Information supplied:
* * * * * * * * *
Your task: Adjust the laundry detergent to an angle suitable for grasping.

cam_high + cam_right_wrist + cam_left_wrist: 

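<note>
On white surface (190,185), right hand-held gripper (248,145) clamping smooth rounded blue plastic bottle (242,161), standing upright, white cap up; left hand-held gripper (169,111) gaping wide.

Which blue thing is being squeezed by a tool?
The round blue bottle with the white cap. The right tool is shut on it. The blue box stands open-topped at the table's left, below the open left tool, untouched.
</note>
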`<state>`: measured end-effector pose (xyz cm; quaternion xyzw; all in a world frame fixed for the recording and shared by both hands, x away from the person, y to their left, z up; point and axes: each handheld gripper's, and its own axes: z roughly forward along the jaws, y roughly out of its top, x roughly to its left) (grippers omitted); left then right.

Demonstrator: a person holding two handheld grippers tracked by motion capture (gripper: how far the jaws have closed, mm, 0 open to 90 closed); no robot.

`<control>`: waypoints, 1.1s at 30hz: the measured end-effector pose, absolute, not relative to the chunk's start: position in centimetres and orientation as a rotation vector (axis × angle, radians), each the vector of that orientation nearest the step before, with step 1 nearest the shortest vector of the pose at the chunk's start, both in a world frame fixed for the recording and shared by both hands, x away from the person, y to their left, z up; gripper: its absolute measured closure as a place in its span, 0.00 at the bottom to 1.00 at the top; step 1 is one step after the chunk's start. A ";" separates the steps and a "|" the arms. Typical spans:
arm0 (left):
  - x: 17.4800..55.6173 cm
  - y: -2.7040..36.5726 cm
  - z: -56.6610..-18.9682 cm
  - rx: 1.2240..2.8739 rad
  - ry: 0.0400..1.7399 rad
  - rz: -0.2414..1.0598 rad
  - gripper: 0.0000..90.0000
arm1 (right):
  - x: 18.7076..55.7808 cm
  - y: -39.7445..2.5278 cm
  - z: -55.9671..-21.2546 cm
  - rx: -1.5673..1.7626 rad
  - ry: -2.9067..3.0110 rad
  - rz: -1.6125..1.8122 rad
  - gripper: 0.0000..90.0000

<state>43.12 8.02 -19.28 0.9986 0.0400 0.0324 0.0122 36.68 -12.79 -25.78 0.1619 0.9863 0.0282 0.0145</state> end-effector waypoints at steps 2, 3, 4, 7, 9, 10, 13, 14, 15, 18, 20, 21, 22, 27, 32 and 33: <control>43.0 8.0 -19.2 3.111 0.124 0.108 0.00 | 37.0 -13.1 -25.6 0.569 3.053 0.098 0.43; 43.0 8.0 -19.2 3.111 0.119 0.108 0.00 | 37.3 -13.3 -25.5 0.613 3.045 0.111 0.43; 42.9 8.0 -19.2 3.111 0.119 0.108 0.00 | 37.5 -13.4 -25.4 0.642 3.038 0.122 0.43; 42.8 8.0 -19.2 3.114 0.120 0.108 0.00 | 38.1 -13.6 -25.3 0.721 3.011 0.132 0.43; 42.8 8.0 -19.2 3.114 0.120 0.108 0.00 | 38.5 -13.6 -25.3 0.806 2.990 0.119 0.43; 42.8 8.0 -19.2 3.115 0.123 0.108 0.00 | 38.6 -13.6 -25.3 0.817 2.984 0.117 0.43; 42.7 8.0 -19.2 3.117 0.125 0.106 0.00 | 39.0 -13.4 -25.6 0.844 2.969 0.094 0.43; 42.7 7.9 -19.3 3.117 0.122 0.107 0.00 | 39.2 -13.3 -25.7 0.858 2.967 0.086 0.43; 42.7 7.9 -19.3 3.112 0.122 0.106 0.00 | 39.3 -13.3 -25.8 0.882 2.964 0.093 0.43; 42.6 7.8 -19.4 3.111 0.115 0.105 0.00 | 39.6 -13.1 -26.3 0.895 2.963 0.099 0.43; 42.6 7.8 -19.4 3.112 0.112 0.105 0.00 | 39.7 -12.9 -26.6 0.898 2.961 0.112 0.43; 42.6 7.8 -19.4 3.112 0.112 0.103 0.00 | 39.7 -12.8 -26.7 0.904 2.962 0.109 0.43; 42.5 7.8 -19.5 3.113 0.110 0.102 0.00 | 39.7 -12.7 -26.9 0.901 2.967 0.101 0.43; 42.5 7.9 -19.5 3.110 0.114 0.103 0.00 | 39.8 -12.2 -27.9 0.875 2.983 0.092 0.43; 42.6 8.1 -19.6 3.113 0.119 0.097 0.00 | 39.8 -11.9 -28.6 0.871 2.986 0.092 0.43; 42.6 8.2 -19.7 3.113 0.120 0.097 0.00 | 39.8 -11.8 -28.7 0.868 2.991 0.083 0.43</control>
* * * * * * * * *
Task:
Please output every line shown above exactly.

Completed exercise:
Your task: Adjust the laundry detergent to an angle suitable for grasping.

cam_high + cam_right_wrist + cam_left_wrist: 

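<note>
On white surface (190,185), right hand-held gripper (248,145) clamping smooth rounded blue plastic bottle (242,161), standing upright, white cap up; left hand-held gripper (169,111) gaping wide.

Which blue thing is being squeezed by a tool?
The round blue bottle with the white cap. The right tool is shut on it. The blue box stands open-topped at the table's left, below the open left tool, untouched.
</note>
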`<state>`: measured end-effector pose (xyz cm; quaternion xyzw; all in a world frame fixed for the recording and shared by both hands, x away from the person, y to their left, z up; point and axes: each handheld gripper's, and its own axes: z roughly forward along the jaws, y roughly out of its top, x roughly to its left) (grippers omitted); left then right.

Demonstrator: a person holding two handheld grippers tracked by motion capture (gripper: how far the jaws have closed, mm, 0 open to 90 closed); no robot.

`<control>`: waypoints, 1.1s at 30hz: the measured end-effector pose, absolute, not relative to the chunk's start: position in centimetres and orientation as a rotation vector (axis × angle, radians), each the vector of that orientation nearest the step before, with step 1 nearest the shortest vector of the pose at the chunk's start, both in a world frame fixed for the recording and shared by both hands, x away from the person, y to their left, z up; gripper: its absolute measured closure as a place in its span, 0.00 at the bottom to 1.00 at the top; step 1 is one step after the chunk's start. A ";" separates the steps and a "|" the arms. Typical spans:
arm0 (left):
  - x: 17.4800..55.6173 cm
  - y: -2.7040..36.5726 cm
  - z: -56.6610..-18.9682 cm
  - rx: 1.2240..2.8739 rad
  - ry: 0.0400..1.7399 rad
  - rz: -0.2414..1.0598 rad
  - gripper: 0.0000..90.0000
arm1 (right):
  - x: 18.7076..55.7808 cm
  - y: -39.7445..2.5278 cm
  - z: -55.9671..-21.2546 cm
  - rx: -1.5673..1.7626 rad
  - ry: -2.9067..3.0110 rad
  - rz: -1.6125..1.8122 rad
  - gripper: 0.0000..90.0000

<state>43.12 8.02 -19.28 0.9986 0.0400 0.0324 0.0122 36.68 -12.79 -25.78 0.1619 0.9863 0.0282 0.0145</state> end-effector waypoints at steps 2, 3, 4, 7, 9, 10, 13, 14, 15, 18, 20, 21, 22, 27, 32 and 33: <control>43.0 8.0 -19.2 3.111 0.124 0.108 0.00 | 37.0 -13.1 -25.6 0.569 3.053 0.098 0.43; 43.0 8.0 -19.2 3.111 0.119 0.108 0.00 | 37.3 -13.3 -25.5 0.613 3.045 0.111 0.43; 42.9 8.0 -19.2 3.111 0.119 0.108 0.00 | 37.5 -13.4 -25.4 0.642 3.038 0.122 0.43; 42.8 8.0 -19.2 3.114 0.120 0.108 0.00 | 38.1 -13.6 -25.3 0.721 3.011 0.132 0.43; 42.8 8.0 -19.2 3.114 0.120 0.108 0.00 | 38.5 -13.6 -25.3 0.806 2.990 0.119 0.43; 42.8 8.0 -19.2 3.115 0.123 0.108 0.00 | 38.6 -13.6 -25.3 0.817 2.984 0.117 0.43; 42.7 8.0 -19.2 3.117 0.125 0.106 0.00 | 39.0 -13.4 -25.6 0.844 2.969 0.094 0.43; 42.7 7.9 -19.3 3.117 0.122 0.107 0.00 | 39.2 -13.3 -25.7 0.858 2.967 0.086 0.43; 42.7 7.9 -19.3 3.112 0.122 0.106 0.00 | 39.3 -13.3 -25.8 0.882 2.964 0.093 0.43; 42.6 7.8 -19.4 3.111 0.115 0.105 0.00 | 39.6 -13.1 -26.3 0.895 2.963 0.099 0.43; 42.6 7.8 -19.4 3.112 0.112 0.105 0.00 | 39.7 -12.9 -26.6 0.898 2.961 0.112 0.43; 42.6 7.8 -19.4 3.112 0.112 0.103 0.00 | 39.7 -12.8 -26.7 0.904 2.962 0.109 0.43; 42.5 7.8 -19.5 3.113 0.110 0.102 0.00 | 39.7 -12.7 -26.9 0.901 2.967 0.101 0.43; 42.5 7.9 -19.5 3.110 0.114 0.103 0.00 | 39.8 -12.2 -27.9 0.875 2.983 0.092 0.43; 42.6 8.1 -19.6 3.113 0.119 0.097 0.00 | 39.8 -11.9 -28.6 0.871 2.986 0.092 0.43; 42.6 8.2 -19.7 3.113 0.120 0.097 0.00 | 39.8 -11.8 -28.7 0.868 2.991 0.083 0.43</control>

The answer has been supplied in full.